**Exercise details**: Only those lines running from the start of the listing below through the line that holds "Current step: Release" are to be written out, exactly and in full.

**Source material**:
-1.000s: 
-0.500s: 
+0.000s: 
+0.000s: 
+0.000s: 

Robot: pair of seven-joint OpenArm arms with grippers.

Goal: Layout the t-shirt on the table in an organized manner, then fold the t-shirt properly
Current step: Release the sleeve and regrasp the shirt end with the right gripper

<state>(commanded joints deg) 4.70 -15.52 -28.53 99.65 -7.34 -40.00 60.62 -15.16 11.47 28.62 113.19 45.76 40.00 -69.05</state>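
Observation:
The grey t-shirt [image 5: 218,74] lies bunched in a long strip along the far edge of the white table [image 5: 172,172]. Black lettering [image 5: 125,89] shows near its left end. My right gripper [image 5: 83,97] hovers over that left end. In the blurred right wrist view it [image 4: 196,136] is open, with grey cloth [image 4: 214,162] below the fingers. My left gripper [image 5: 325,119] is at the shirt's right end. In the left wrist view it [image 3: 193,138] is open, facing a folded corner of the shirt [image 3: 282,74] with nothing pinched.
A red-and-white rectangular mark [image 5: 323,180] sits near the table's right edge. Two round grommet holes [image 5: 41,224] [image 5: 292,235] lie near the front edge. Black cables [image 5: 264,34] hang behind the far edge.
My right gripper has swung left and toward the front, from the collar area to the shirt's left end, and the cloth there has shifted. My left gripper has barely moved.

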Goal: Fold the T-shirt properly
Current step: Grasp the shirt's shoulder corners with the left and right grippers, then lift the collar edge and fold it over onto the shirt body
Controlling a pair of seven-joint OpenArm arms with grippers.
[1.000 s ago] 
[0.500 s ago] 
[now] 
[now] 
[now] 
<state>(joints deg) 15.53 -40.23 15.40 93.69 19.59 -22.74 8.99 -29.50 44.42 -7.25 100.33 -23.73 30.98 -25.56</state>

**The answer**:
-1.000s: 
-0.500s: 
+0.000s: 
+0.000s: 
+0.000s: 

Robot: pair of seven-joint OpenArm arms with grippers.

Goal: Layout the t-shirt on the table in an organized manner, then fold the t-shirt properly
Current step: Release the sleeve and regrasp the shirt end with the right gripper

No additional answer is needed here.